What is expected
Only the lines from the one with "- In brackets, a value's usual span" to the end of the material should be reproduced, exactly and in full, both ends included.

Provided records
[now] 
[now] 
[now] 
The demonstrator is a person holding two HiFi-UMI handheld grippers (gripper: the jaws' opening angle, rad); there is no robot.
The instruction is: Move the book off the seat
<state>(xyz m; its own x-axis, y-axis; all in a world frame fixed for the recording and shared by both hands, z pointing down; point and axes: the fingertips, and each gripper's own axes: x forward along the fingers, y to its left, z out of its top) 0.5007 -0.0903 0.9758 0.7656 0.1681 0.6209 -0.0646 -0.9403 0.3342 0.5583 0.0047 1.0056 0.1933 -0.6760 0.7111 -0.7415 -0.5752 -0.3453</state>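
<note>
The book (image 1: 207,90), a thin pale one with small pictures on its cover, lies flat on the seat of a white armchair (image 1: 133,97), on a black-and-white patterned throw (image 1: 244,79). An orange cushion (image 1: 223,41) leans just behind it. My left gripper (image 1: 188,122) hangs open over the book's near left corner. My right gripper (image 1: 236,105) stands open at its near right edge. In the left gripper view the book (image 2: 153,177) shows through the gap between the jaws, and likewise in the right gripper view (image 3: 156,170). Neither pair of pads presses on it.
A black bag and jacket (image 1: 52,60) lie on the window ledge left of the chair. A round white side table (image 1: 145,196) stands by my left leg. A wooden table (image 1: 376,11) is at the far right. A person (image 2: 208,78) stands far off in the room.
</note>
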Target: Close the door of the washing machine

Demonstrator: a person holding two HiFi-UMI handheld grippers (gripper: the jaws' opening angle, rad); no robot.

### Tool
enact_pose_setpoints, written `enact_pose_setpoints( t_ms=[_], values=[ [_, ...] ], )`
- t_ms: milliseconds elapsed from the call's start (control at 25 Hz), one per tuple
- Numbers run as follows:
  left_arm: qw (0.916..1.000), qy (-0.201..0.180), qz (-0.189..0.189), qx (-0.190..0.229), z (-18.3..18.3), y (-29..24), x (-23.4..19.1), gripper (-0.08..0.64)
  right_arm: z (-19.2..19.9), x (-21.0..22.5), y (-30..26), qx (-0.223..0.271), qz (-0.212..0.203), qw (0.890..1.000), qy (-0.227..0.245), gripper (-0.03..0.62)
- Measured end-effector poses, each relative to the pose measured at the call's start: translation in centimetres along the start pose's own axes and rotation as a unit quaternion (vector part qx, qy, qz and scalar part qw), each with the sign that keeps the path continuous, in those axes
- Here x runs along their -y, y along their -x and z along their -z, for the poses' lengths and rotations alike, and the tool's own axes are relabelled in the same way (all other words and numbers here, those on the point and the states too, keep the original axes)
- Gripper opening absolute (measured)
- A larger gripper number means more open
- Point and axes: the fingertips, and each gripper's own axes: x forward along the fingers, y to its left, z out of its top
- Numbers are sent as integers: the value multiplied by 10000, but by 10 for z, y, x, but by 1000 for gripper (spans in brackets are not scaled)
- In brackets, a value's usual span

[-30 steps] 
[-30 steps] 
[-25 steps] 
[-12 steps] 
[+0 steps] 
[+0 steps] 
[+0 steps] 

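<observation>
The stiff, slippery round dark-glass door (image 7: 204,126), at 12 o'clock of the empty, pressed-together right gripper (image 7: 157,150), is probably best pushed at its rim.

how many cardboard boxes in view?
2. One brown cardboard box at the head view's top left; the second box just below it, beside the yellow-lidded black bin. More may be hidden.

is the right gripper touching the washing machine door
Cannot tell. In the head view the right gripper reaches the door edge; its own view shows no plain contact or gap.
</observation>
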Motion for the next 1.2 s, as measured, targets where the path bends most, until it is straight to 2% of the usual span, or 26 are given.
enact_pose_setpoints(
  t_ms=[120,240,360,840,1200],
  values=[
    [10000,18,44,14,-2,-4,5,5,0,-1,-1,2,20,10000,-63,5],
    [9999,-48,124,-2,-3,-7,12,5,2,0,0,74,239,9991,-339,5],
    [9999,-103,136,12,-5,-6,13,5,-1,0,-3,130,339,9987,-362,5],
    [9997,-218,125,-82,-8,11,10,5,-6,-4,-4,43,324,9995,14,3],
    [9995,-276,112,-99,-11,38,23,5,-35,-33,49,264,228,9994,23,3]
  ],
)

Task solution
- In brackets, a value's usual span

[-30 steps] 
[-30 steps] 
[-25 steps] 
[-12 steps] 
[+0 steps] 
[+0 steps] 
[+0 steps] 

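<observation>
The stiff, slippery round dark-glass door (image 7: 204,126), at 12 o'clock of the empty, pressed-together right gripper (image 7: 157,150), is probably best pushed at its rim.

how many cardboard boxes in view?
2. One brown cardboard box at the head view's top left; the second box just below it, beside the yellow-lidded black bin. More may be hidden.

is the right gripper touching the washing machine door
Cannot tell. In the head view the right gripper reaches the door edge; its own view shows no plain contact or gap.
</observation>
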Motion for the next 1.2 s, as measured, targets where the path bends most, until it is straight to 2% of the usual span, or 26 are given.
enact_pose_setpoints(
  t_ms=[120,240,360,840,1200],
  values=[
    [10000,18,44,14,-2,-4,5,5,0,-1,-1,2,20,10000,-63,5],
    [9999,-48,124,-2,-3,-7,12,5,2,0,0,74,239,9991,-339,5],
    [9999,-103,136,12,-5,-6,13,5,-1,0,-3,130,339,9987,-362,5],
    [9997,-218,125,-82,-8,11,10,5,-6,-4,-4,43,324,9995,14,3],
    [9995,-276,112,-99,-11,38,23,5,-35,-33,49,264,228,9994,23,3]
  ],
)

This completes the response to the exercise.